I didn’t get it. After years of spectacular failures, knocking my head against the quivering walls of theological structures, finding problems with each new one, trying again, reading another book, I finally ran out of gas. I I was looking for a path, and could not find it, not because the path did not exist, but because I was standing on it, looking everywhere but right where I actually was!
The spiritual life is not about understanding a world view, being able to parse the Bible to create a rational ideology that one can adopt in all the circumstances of life. It’s actually the other way around: the circumstances of life are teaching us about God. They are showing us who he is, giving us a choice every day.
It is decision in the events of life, not theories or ideas, that brings us into the spiritual unity with God that we crave. It is that day I feel empty, unable to muster a good thought about anything or anyone, when suddenly I encounter a choice. This is what God gives us, this moment of decision to believe he is good, to believe we are acceptable, to believe he will redeem what he has made. In those moments when an option to choose differently is presented, a way is made like the parting of Red Sea, and I can see out again. I choose to follow his way.
We can choose to believe, choose to make our way towards God, regardless of how we feel or think, because the choice comes at a deeper level than intellectual understanding. Oneness with God is a soul choice, a continual decision process to seek and to learn, not from books or teachers (which have their place and are great aids), but from God himself through the lessons he gives in our individual lives. There is no theory or book to explain or define this because it is different for every person and different on every day.

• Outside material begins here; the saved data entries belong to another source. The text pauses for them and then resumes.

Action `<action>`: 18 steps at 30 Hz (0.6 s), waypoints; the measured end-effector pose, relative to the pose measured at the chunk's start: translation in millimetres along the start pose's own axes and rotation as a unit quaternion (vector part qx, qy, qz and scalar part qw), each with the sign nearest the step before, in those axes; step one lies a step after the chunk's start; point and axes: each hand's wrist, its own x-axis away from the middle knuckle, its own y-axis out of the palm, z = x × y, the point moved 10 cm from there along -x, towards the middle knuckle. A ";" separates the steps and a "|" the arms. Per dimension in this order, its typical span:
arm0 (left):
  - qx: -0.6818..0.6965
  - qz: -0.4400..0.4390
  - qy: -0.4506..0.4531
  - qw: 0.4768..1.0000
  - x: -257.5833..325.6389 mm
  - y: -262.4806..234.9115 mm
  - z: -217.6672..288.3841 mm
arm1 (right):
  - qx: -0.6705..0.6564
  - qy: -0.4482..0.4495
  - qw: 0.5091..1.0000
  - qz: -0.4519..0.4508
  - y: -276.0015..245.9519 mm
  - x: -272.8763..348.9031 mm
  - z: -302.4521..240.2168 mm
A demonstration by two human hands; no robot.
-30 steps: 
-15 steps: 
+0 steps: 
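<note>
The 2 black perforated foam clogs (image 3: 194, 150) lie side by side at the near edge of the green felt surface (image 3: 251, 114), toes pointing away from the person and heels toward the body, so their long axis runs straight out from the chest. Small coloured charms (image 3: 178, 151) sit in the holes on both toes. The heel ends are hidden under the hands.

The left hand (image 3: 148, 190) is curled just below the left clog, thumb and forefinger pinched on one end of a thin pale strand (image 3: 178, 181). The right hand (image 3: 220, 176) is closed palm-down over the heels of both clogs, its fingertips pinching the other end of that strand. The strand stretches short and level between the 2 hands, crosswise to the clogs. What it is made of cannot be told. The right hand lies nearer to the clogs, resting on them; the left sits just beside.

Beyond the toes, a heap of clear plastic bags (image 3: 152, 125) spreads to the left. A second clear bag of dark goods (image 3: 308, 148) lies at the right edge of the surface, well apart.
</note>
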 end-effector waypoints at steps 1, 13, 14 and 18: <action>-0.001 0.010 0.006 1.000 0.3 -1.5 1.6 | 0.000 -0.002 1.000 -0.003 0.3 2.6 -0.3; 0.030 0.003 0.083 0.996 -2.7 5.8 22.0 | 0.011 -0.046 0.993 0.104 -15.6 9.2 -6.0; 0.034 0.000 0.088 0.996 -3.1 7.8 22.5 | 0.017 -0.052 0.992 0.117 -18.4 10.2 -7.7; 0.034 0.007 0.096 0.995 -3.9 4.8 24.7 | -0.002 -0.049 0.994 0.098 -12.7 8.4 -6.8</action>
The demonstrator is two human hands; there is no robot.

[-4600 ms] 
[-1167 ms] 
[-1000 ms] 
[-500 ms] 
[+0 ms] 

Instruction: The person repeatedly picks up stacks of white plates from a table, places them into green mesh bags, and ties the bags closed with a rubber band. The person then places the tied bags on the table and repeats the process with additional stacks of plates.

The road map I searched so long to find turned out to be unnecessary once I realized that the path is not an idea. We discover it when we actually walk it. God walks the path with us. He teaches us about who he is, what he wants from us as he guides us along it. Through life he is asking us questions about who we are, what we really want and need, asking us to believe in his goodness. Our responses are our answers, and no one else can give them to us or for us. The decision to respond to his voice is the only decision that truly matters. No man, no book, and no theory can replace the reality that comes from knowing him in the experience of our own unique beings and circumstances.